Josimar Melo
Na primeira viagem da pandemia, a papelada necessária lembrou os rituais do passado
Passagem. Passaporte. Dinheiro.
Antigamente era assim. Estes eram os três elementos para o check list mental —ou mesmo dito em voz alta— que repetíamos como um mantra antes de ir para o aeroporto.
Parece outra era. E era. Porque, hoje, quase tudo isso pode estar num só lugar, no nosso computador de bolso, aquele aparelhinho que serve até para telefonar.
Mas, antes, cada coisa era uma coisa, fisicamente separada.
Passagem. Passaporte. Dinheiro.
A passagem de avião era um trambolho. Parecia um talão de cheques (opa, isto ainda existe?), um papelório em várias vias em carbono. As agências de viagem mais chiques nos mandavam a passagem acondicionada em carteiras de couro.
Dinheiro era também um item volumoso. Em priscas eras, não havia cartão de crédito internacional no Brasil. Só os muito ricos tinham contas —em geral ilegais— no exterior, e podiam usar cartões de crédito fora do país.

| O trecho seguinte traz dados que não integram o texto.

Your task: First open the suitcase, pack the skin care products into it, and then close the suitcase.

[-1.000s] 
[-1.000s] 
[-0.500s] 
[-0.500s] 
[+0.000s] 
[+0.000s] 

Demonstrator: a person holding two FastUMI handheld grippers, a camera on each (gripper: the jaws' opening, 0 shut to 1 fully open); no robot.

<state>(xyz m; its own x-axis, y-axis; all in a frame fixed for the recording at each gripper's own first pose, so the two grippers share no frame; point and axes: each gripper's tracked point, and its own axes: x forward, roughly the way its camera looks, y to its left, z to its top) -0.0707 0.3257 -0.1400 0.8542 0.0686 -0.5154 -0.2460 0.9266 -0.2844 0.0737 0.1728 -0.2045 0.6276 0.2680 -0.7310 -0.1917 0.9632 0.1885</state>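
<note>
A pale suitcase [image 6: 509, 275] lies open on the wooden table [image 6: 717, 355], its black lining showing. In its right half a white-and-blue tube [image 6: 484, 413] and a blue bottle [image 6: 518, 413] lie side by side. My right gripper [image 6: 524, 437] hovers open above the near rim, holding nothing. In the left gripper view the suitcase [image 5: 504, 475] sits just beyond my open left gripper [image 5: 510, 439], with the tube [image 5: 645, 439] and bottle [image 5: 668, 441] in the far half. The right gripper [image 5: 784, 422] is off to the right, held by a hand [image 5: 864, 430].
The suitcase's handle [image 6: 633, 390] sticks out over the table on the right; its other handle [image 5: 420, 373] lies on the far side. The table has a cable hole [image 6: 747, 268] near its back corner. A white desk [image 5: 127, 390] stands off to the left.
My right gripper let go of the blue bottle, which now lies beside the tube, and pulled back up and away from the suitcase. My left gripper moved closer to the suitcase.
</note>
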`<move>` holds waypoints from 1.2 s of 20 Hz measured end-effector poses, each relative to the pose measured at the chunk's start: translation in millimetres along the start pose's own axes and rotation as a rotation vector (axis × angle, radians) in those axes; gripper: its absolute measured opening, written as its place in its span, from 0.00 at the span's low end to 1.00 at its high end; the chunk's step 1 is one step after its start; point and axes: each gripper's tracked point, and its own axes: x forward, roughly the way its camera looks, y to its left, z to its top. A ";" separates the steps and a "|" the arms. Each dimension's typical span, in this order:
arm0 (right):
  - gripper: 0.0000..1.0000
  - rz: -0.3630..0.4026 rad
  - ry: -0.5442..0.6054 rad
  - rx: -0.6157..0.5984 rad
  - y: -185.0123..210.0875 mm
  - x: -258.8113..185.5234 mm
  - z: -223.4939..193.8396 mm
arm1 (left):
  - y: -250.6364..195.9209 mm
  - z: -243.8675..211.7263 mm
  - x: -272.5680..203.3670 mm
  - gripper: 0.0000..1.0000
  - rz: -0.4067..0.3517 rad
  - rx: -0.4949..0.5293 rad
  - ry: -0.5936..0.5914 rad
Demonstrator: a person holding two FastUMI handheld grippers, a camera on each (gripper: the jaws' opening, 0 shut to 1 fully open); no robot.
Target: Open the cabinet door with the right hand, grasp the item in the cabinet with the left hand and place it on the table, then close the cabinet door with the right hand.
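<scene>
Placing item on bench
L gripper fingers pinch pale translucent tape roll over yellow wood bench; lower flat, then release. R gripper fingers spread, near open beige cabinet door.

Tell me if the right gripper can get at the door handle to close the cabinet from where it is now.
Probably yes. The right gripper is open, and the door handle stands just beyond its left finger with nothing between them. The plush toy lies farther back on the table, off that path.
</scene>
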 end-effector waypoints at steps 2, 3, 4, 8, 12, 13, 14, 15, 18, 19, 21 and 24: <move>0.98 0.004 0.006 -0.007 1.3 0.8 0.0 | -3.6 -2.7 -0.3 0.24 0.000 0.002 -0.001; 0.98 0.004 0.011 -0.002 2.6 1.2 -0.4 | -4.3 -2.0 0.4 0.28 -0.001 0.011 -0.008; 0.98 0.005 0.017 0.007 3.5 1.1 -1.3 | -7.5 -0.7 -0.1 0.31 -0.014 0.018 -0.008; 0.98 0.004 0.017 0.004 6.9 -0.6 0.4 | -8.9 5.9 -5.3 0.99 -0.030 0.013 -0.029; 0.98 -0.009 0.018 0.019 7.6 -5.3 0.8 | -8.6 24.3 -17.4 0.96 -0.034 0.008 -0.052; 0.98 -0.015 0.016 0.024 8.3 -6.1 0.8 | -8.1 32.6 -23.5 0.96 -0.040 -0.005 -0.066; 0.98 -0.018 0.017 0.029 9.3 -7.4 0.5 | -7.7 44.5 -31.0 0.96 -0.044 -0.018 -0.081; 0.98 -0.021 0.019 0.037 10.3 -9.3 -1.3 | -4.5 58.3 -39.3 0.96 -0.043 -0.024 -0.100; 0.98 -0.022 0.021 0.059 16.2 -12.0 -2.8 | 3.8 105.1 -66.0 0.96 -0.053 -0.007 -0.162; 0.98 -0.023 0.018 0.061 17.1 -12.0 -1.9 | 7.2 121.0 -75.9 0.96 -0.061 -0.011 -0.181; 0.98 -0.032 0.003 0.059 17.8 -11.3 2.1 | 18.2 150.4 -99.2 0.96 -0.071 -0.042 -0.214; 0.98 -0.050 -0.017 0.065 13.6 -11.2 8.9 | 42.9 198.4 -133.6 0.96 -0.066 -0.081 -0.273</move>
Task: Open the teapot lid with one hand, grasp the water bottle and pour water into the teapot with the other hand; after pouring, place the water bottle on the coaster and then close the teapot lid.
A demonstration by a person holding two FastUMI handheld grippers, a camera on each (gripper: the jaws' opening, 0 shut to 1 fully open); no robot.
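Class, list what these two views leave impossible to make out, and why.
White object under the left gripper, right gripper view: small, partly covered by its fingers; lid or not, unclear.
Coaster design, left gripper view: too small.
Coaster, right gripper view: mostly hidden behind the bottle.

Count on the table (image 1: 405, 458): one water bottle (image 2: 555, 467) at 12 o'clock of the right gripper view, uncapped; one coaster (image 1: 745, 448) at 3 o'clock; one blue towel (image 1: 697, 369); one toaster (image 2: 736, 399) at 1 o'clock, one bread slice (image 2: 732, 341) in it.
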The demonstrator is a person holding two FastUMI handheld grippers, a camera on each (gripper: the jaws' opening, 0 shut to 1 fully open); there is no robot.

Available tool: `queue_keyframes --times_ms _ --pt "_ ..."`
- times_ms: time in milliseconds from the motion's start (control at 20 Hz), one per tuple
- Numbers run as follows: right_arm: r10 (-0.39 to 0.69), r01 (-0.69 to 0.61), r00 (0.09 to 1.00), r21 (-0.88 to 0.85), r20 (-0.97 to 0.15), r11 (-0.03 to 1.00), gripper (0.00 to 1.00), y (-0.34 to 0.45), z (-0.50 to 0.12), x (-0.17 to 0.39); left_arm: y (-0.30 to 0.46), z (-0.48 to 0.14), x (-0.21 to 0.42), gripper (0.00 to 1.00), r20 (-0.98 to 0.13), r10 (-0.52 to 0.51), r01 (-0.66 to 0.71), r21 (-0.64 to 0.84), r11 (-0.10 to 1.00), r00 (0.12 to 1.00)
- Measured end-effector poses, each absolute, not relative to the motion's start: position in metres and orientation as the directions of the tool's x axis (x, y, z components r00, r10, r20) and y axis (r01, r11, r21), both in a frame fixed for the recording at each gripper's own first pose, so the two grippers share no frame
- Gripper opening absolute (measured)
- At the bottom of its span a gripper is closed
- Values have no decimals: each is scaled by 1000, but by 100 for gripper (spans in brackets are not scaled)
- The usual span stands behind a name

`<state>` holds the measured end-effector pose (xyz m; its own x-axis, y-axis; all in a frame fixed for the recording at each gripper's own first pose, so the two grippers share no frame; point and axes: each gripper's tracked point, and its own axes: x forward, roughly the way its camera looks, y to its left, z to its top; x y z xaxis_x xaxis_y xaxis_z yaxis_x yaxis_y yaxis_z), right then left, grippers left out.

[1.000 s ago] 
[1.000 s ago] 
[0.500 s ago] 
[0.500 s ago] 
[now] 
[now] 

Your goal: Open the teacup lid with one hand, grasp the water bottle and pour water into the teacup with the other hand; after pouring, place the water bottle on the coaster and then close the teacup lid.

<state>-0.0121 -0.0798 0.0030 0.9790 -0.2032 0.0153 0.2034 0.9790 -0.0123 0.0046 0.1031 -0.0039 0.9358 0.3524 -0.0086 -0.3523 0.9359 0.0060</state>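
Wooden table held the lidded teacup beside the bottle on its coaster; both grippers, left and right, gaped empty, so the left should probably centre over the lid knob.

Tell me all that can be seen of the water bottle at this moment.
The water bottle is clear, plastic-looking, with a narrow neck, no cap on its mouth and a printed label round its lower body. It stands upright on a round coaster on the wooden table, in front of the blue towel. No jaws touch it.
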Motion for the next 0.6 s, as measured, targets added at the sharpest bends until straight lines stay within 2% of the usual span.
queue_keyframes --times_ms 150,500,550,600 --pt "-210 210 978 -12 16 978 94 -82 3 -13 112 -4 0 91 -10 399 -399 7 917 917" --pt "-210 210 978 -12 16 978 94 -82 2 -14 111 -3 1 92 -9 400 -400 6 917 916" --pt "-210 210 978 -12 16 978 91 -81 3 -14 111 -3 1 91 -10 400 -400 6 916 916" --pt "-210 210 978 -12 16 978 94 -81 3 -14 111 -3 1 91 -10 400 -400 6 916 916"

Os demais mortais, ao sair de casa, tinham que apalpar os bolsos para certificar-se de não estar esquecendo os maços de dólares ou os talões de cheques de viagem. Hoje, você pode viajar pagando contas com um cartão que nem precisa existir fisicamente, ou com meios de pagamento acionados pelo smartphone.
O terceiro item do check list foi o que menos mudou: o passaporte continua muito parecido, um livreto físico a ser carimbado (caramba, ainda existem carimbos!), embora em várias circunstâncias requeiram apenas um reconhecimento eletrônico através do chip que trazem acoplados.
Por que tantas reminiscências? Hoje em dia, compra-se a passagem aérea no celular, ali mesmo a armazenamos (junto com o cartão de embarque, após feito o check-in no mesmo aparelho), o dinheiro pode estar ali também, movimentado com aplicativos financeiros —tudo tão prático e rápido.
Pelo menos até minha primeira viagem depois do início da pandemia.
Neste momento, estou escrevendo de Antuérpia, na linda região de Flandres, na Bélgica. Vim participar das reuniões e atividades do prêmio The World's 50 Best Restaurants, espécie de Oscar da gastronomia cuja cerimônia acontece anualmente, cada vez num país (só não teve o ano passado, por causa da pandemia).
Consegui vir. Mas os trâmites da viagem me fizeram lembrar dos tempos remotos.
Ao investigar o melhor trajeto, comecei a constatar os obstáculos. Não há voos diretos do Brasil para a Bélgica. Então, seria necessária uma escala em algum país que aceitasse a presença de um pária que Bolsonaro nos tornou no mundo.
Escolhi a Espanha, que já aceita brasileiros com qualquer vacina. A Bélgica, por sua vez, abriu para brasileiros, mas desde que imunizados com as vacinas correntes na Europa, o que exclui a Coronavac, que é a que corre em minhas veias.
Foi, então, um périplo. Atestados em inglês e preenchimento de formulários para entrar na Espanha. Outros atestados e formulários para entrar na Bélgica —e, para este país, ainda por cima negociar com o Turismo local para acionar o cônsul em São Paulo, que então emitiu um documento declarando que, mesmo sem ter uma vacina aceita na Bélgica, eu estaria lá como uma pessoa especialmente qualificada que justificava a exceção para minha entrada (mas não me liberava de fazer o teste de Covid na chegada, perrengue adicional).
Nunca viajei com tanto papel na mão. Sim, porque, embora tivesse toda a documentação digitalizada no meu celular, achei seguro também imprimir toda a papelada.
Porque, sei lá, vai que acontecesse alguma pane planetária nos sistemas de internet, vai que o celular para de acessar minhas coisas na nuvem, vai que a turma dos Zuckerbergs da vida, tão eficientes para espionar e ganhar dinheiro, não é tão boa assim para gerir suas geringonças… parece impossível? Nunca se sabe!